Hydration mechanism and early frost resistance of calcium sulfoaluminate cement concrete

• Published in: Construction & building materials Vol. 239; p. 117862
• Main Authors: Li, Peiran, Gao, Xiaojian, Wang, Kejin, Tam, Vivian W.Y., Li, Wengui
• Format: Journal Article
• Language: English
• Published: Elsevier Ltd 10.04.2020
• Subjects: Calcium sulfoaluminate cement (CSA); Cement hydration; Compressive strength; Frost resistance; Microstructure; Compressive strength; Cement hydration; Microstructure; Calcium sulfoaluminate cement (CSA); Frost resistance
• ISSN: 0950-0618; 1879-0526
• DOI: 10.1016/j.conbuildmat.2019.117862

•The interaction of OPC and CSA at early age hydration results in rapid-hardening structure.•CSA prolongs the induction period of hydration, due to the effect of aluminum phase.•The CSA can reduce frost damage, because of the high early age strength to resist frost damage.•Calcium nitrite can prolong duration of hydration and increase strength in sub-zero condition. This study investigated the hydration mechanism and mechanical properties of ordinary Portland cement (OPC) blended with calcium sulfoaluminate (CSA) cement. Heat evolution, hydration products, pore size distribution, and microstructure were investigated for OPC-CSA blends concrete with different contents of CSA cement. Macroscopic properties, such as internal temperature, dynamic elastic modulus, and compressive strength, are also studied through concrete subjected to early frost conditions.
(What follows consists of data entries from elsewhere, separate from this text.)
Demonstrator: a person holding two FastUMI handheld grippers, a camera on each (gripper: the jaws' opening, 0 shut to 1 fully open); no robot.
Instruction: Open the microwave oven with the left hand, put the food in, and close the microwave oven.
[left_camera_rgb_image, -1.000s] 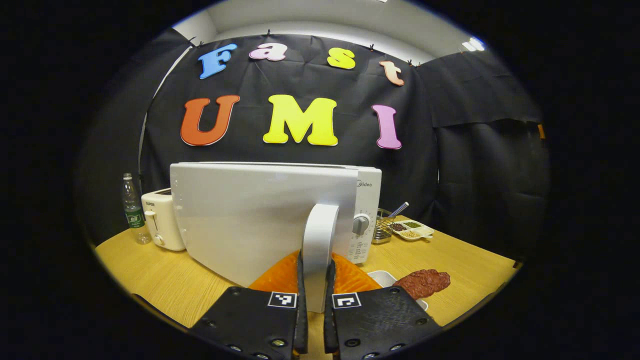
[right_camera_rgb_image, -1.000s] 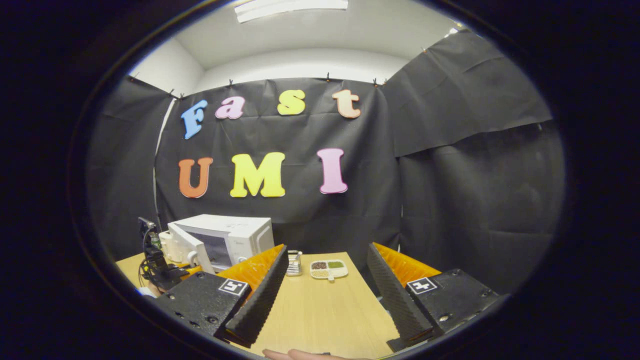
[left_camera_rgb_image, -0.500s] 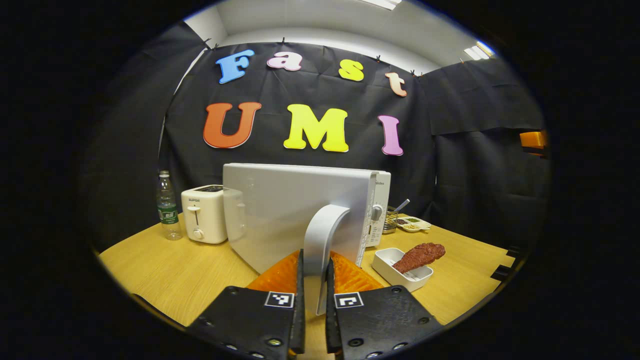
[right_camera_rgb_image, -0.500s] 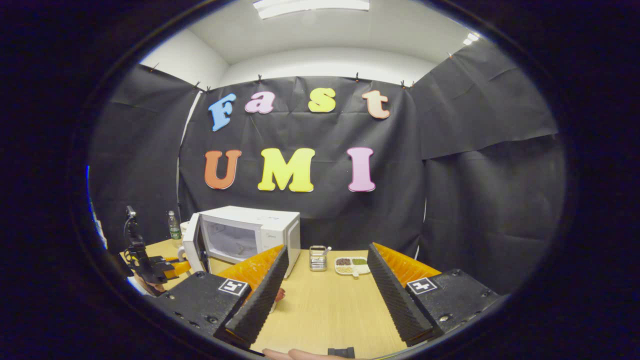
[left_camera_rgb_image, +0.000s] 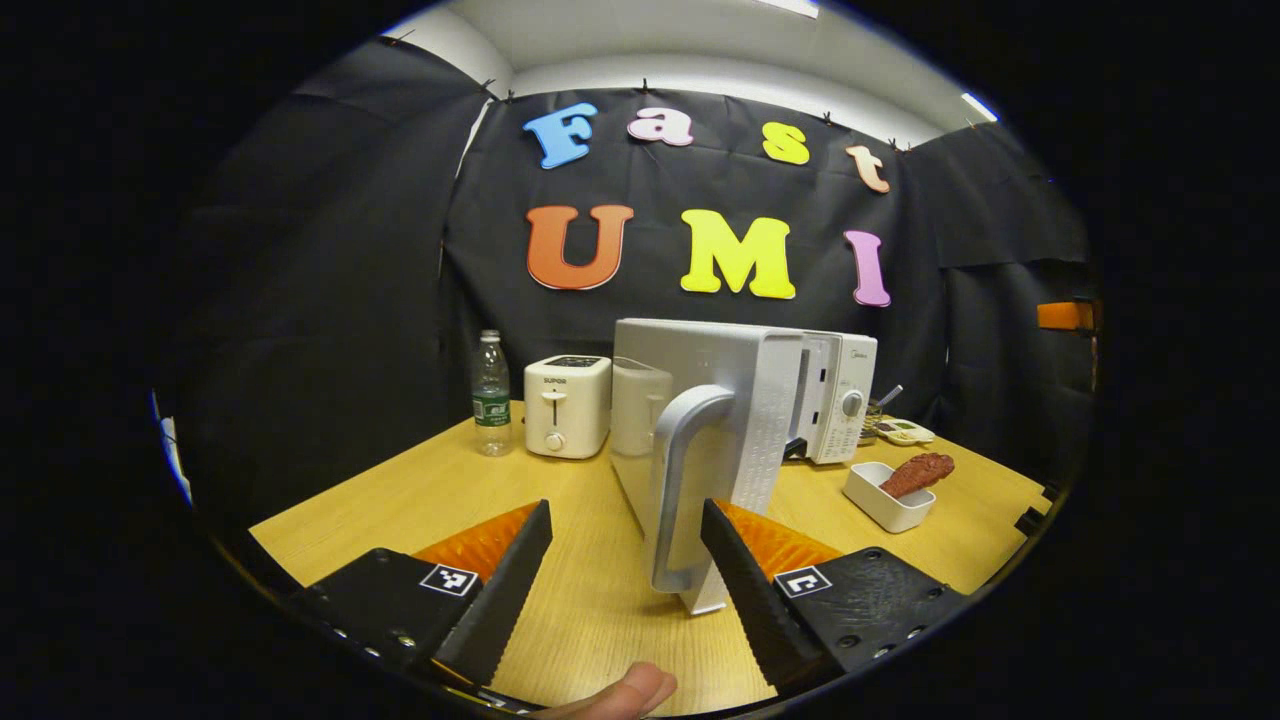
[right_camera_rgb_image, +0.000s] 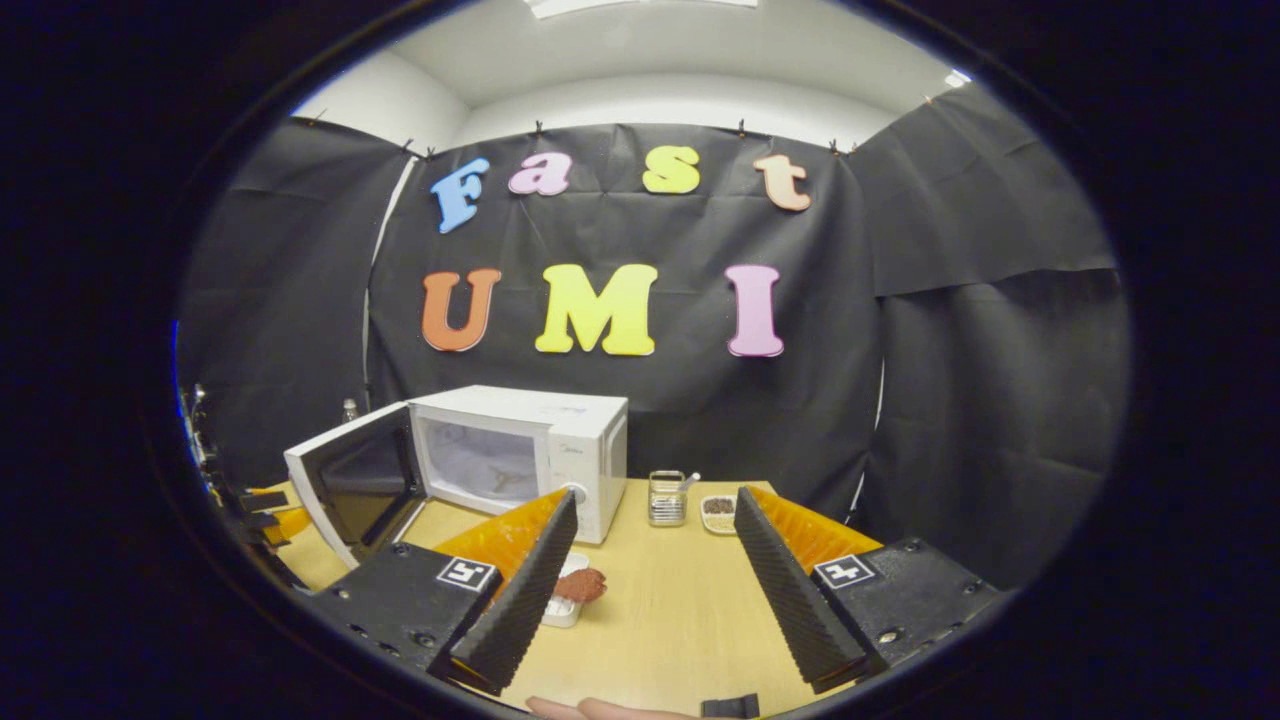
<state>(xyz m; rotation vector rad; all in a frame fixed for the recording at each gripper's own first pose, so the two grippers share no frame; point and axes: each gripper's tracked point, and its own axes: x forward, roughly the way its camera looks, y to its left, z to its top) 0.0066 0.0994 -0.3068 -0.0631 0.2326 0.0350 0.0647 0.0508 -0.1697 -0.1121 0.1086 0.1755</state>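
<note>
Between the left hand-held gripper (left_camera_rgb_image: 625, 560) fingers (spread apart) stands the door handle (left_camera_rgb_image: 680, 490).

A staged recording booth, dressed up as a kitchen corner. Black cloth walls (right_camera_rgb_image: 960, 380) pinned up on all sides, white ceiling with strip lights above. One wooden table (left_camera_rgb_image: 420, 500) carrying kitchen props: white microwave (right_camera_rgb_image: 540, 450), door swung open, toaster (left_camera_rgb_image: 567, 405), water bottle (left_camera_rgb_image: 490, 392), utensil holder (right_camera_rgb_image: 665, 497), divided snack dish (right_camera_rgb_image: 717, 510), small white tray of food (left_camera_rgb_image: 895, 490).
</note>
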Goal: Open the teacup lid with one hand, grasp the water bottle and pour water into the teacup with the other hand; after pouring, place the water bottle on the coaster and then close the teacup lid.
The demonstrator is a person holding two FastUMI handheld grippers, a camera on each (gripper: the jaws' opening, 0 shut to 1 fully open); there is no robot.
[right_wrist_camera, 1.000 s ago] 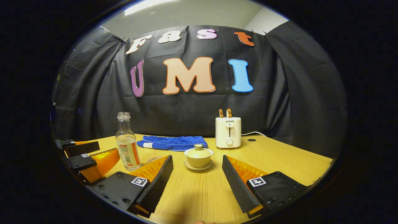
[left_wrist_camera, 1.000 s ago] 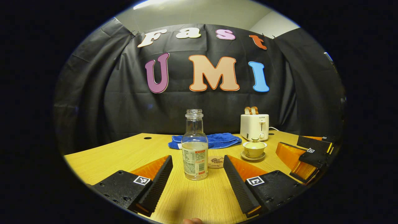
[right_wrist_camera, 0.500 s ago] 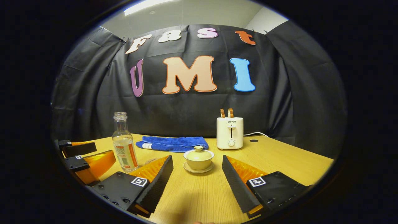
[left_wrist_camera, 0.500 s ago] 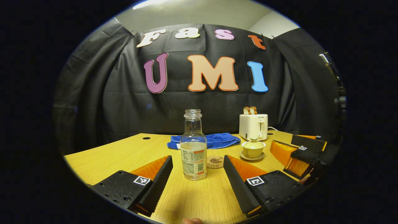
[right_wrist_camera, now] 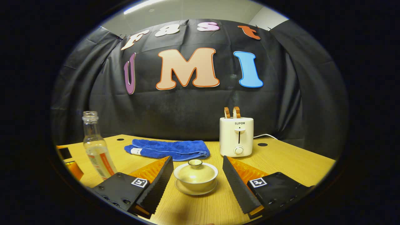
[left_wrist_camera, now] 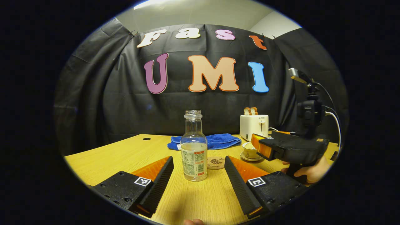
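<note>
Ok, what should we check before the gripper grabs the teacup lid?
1. Lid sits on the teacup: ok.
2. Right gripper open, teacup between its fingers: ok.
3. Fingers touching the lid knob: not ok, they stand apart from it.
4. Water bottle upright, uncapped, water inside: ok.
5. Left gripper open, lined up with the bottle: ok.
6. Coaster bare: ok.

A clear, uncapped water bottle, partly filled, stands upright mid-table beside a round coaster. The pale teacup, lid on, sits on its saucer.
</note>
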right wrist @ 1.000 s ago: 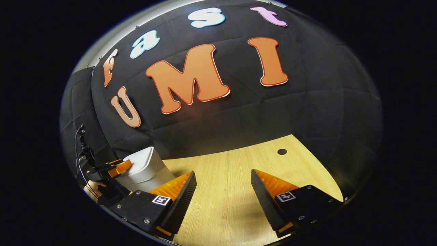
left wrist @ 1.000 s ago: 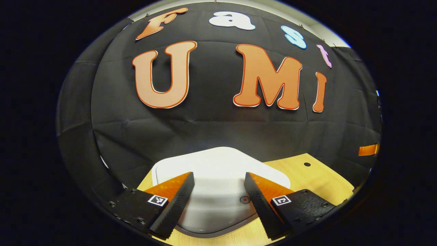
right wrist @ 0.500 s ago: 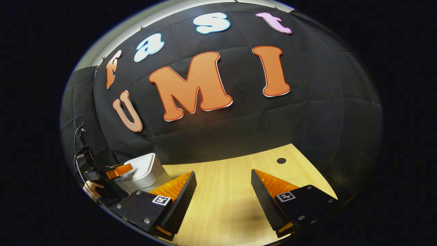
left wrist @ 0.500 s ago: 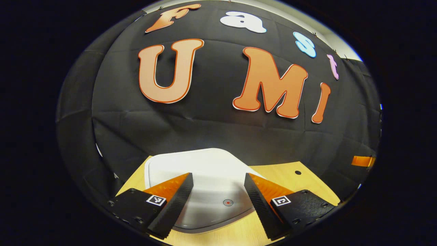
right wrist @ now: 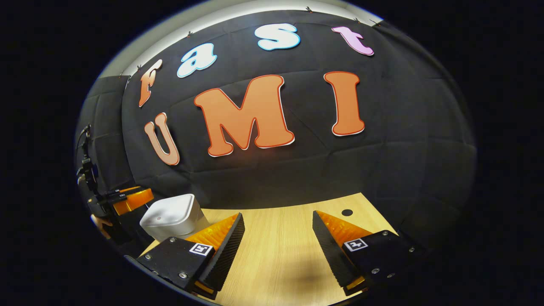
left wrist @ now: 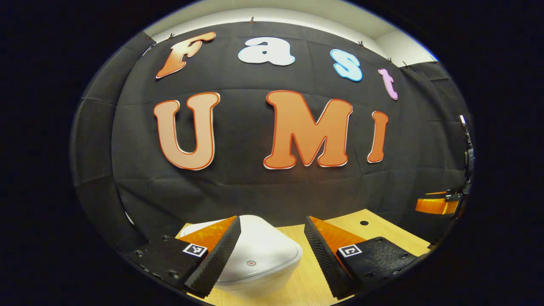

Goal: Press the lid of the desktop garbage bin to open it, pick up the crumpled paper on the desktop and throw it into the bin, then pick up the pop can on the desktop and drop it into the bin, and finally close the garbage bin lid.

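L gripper (left wrist: 272, 250) is hanging above the near side of the bin (left wrist: 259, 263), fingers spread wide, gripping nothing. Bin is white, sitting on the wood table (left wrist: 340, 227), lid (left wrist: 255, 248) lying flat and shut, small red dot (left wrist: 251, 263) on top near the front edge. In the left gripper view the bin is sitting between the two fingers and a bit to the left; left finger (left wrist: 214, 259) is overlapping the bin's left part, right finger (left wrist: 321, 255) is off to its right over bare table. Can't tell if either finger is touching the lid. Dark round hole (left wrist: 364, 222) in the table far right. R gripper (left wrist: 437, 205) is showing at the far right edge of that view, well apart from the bin.

R gripper (right wrist: 278, 250) is hanging over bare table (right wrist: 280, 238), fingers released and wide apart, nothing between them. In the right gripper view the bin (right wrist: 172, 216) is at the left, just behind the left finger (right wrist: 223, 250). L gripper (right wrist: 123, 199) is sitting just left of the bin with a hand (right wrist: 100, 221) below it at the edge. Table hole (right wrist: 347, 212) is far right, past the right finger (right wrist: 329, 250).

Paper + can: not spotting them on the visible table.
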`<state>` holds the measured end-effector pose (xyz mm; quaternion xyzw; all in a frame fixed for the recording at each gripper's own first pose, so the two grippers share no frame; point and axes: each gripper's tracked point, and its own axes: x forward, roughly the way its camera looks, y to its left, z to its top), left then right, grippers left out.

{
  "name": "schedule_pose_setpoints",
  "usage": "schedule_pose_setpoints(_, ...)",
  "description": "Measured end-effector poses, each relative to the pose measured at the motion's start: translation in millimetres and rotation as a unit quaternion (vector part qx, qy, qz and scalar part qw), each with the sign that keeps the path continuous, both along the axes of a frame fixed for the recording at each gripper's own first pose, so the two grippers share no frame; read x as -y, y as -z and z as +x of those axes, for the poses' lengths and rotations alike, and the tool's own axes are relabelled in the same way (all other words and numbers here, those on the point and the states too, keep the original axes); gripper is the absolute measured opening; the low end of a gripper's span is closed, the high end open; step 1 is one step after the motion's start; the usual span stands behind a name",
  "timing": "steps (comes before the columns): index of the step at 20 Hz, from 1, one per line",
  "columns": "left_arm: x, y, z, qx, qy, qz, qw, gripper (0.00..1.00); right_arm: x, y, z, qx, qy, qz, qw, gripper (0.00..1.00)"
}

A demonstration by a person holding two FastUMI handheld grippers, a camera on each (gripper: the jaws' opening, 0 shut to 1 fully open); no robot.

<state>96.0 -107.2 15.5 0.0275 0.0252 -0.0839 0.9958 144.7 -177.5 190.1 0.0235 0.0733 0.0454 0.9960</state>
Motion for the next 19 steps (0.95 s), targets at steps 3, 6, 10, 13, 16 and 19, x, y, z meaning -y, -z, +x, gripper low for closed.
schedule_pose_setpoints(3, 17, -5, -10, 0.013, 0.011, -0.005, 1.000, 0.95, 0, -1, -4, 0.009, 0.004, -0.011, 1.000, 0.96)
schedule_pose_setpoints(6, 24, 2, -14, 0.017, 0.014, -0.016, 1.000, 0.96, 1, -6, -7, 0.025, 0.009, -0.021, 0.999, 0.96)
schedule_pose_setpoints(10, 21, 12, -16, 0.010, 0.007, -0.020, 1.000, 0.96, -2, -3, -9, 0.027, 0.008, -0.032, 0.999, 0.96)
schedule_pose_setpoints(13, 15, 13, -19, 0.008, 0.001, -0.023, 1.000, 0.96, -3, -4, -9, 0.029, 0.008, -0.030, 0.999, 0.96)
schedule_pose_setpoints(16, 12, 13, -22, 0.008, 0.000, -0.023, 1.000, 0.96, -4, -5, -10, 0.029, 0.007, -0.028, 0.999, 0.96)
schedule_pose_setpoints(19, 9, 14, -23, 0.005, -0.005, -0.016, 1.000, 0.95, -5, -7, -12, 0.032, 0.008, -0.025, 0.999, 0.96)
The results show that the OPC-CSA blended cement displayed a higher early strength and exhibited enhanced resistance to the early frost damage compared to OPC. The OPC-CSA blended cement also exhibits a higher hydration rate and a larger amount of heat of hydration than that in the OPC at the early stage. The increased heat of hydration can effectively prolong the hydration duration at sub-zero temperatures. However, incorporating CSA delayed the hydration of C3S at the late stage, thus affecting the development of compressive strength and dynamic elastic modulus. On the other hand, the hardened blended cement exhibited an higher porosity, which was corresponding to the increasing proportion of macropores (diameter over 1000 nm). If concrete directly is suffered from early frost after casting, blended cement with 20% of CSA can effectively reduce strength loss from frost damage by 100% at −5 °C, and that from frost damage by 80% at −15 °C respectively. Furthermore, when the calcium nitrite is incorporated as the antifreeze admixture with OPC-CSA blended concrete, the early stage frost resistance of concrete infrastructures can be significantly improved.